- _Work required_: Leaving out every picture, quote the data below exactly as it appears.

- _Dataset excerpt_:
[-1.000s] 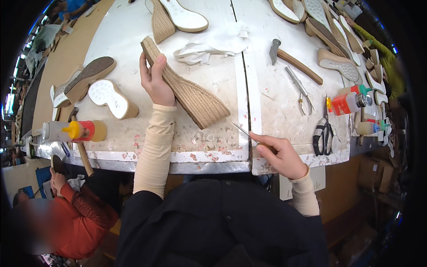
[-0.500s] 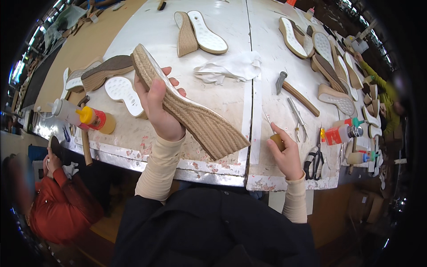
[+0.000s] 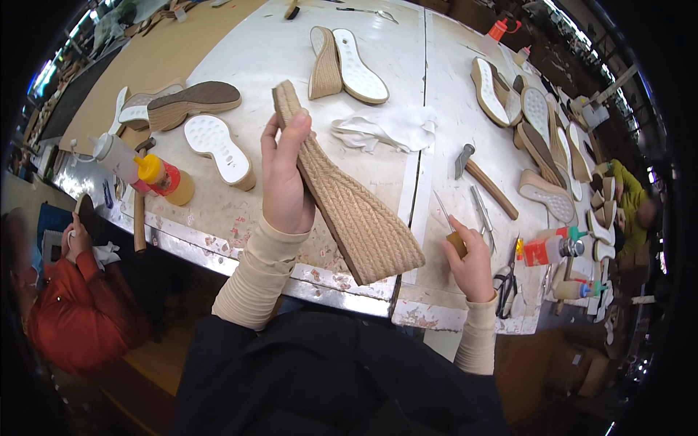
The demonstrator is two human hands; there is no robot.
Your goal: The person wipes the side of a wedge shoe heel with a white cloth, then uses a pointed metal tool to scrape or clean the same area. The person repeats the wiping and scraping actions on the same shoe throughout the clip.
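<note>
My left hand [image 3: 286,174] is closed around a wedge shoe sole [image 3: 356,211] covered in braided tan rope, with a dark brown bottom edge. The sole is raised over the near part of the table, its thin toe end pointing up and its thick heel end low and to the right. Just right of that heel, my right hand [image 3: 470,261] grips an awl [image 3: 456,244] by its short yellowish-brown handle. The awl's thin metal shank points away and slightly left, apart from the sole. Behind the sole lies a crumpled white cloth [image 3: 385,131].
A hammer [image 3: 488,182], pliers [image 3: 482,211] and black-handled scissors [image 3: 505,287] lie to the right. Glue bottles stand at both sides, including a yellow one [image 3: 174,182]. Several wedge soles [image 3: 361,65] rest farther off. A person in a red sleeve [image 3: 87,312] sits at the left.
The wedge sole has turned in my left hand, its toe end now steeper and its rope side facing me more. My right hand still grips the awl. The whole view has shifted slightly.
</note>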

- _Final answer_:
[-1.000s] 
[-0.500s] 
[+0.000s] 
The demonstrator is two human hands; there is no robot.
Your goal: The person wipes the side of a wedge shoe heel with a white cloth, then uses a pointed metal tool to scrape or clean the same area. The person repeats the wiping and scraping actions on the same shoe throughout the clip.
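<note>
My left hand [image 3: 286,174] is closed around a wedge shoe sole [image 3: 356,211] covered in braided tan rope, with a dark brown bottom edge. The sole is raised over the near part of the table, its thin toe end pointing up and its thick heel end low and to the right. Just right of that heel, my right hand [image 3: 470,261] grips an awl [image 3: 456,244] by its short yellowish-brown handle. The awl's thin metal shank points away and slightly left, apart from the sole. Behind the sole lies a crumpled white cloth [image 3: 385,131].
A hammer [image 3: 488,182], pliers [image 3: 482,211] and black-handled scissors [image 3: 505,287] lie to the right. Glue bottles stand at both sides, including a yellow one [image 3: 174,182]. Several wedge soles [image 3: 361,65] rest farther off. A person in a red sleeve [image 3: 87,312] sits at the left.
The wedge sole has turned in my left hand, its toe end now steeper and its rope side facing me more. My right hand still grips the awl. The whole view has shifted slightly.
</note>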

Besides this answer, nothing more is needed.